Dataset excerpt:
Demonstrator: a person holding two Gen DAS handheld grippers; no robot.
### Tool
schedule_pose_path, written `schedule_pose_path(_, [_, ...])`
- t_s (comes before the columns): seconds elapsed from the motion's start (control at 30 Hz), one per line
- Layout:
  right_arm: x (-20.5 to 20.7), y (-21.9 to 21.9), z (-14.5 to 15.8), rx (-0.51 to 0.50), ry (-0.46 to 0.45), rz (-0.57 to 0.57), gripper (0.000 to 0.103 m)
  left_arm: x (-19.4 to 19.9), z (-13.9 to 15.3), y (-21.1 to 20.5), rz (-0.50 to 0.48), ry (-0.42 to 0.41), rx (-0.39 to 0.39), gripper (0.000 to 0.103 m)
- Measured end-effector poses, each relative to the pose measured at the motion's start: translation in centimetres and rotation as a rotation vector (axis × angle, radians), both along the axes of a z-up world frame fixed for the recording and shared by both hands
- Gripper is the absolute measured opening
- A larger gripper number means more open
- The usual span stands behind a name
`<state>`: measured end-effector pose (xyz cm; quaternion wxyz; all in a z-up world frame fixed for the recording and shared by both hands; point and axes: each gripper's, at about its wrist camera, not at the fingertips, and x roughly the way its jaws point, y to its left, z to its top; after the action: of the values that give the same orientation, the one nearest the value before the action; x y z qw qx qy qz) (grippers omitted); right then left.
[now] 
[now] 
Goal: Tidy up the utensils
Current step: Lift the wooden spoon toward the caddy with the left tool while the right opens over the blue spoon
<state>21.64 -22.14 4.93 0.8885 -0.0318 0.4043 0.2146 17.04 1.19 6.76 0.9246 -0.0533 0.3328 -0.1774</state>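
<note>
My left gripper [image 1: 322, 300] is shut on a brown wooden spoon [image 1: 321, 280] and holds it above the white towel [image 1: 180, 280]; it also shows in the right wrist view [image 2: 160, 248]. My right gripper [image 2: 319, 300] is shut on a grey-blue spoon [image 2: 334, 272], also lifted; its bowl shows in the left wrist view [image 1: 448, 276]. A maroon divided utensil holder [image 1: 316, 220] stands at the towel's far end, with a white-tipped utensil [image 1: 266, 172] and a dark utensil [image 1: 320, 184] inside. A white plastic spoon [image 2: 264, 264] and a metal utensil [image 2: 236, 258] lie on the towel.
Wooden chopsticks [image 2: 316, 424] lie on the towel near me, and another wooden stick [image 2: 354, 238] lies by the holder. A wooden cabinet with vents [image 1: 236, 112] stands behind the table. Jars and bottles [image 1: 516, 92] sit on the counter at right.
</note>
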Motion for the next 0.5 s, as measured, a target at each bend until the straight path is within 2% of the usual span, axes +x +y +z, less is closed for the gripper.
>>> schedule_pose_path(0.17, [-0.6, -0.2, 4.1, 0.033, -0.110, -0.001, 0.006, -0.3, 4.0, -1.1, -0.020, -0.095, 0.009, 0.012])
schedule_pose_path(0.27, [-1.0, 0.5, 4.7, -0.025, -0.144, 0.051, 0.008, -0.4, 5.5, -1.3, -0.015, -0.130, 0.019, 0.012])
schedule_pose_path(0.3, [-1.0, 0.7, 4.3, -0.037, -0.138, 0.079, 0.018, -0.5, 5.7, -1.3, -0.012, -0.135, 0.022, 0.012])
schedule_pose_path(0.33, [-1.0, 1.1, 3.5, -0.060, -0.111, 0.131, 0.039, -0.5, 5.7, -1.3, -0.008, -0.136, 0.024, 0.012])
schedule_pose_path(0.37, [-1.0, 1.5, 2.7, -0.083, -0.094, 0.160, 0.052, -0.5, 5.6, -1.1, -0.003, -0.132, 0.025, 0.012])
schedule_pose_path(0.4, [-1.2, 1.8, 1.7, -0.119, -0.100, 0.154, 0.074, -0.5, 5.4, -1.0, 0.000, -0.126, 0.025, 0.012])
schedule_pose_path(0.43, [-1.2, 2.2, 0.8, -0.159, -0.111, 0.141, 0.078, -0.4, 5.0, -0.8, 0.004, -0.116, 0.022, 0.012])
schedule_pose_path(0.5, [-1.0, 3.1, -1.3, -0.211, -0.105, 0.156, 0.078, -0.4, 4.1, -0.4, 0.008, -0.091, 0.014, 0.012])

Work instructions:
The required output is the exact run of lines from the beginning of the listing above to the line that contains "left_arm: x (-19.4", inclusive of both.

Your solution:
Demonstrator: a person holding two Gen DAS handheld grippers; no robot.
### Tool
schedule_pose_path, written `schedule_pose_path(_, [_, ...])`
- t_s (comes before the columns): seconds elapsed from the motion's start (control at 30 Hz), one per line
- Layout:
  right_arm: x (-20.5 to 20.7), y (-21.9 to 21.9), z (-14.5 to 15.8), rx (-0.51 to 0.50), ry (-0.46 to 0.45), rz (-0.57 to 0.57), gripper (0.000 to 0.103 m)
  left_arm: x (-19.4 to 19.9), z (-13.9 to 15.3), y (-21.1 to 20.5), rz (-0.50 to 0.48), ry (-0.42 to 0.41), rx (-0.39 to 0.39), gripper (0.000 to 0.103 m)

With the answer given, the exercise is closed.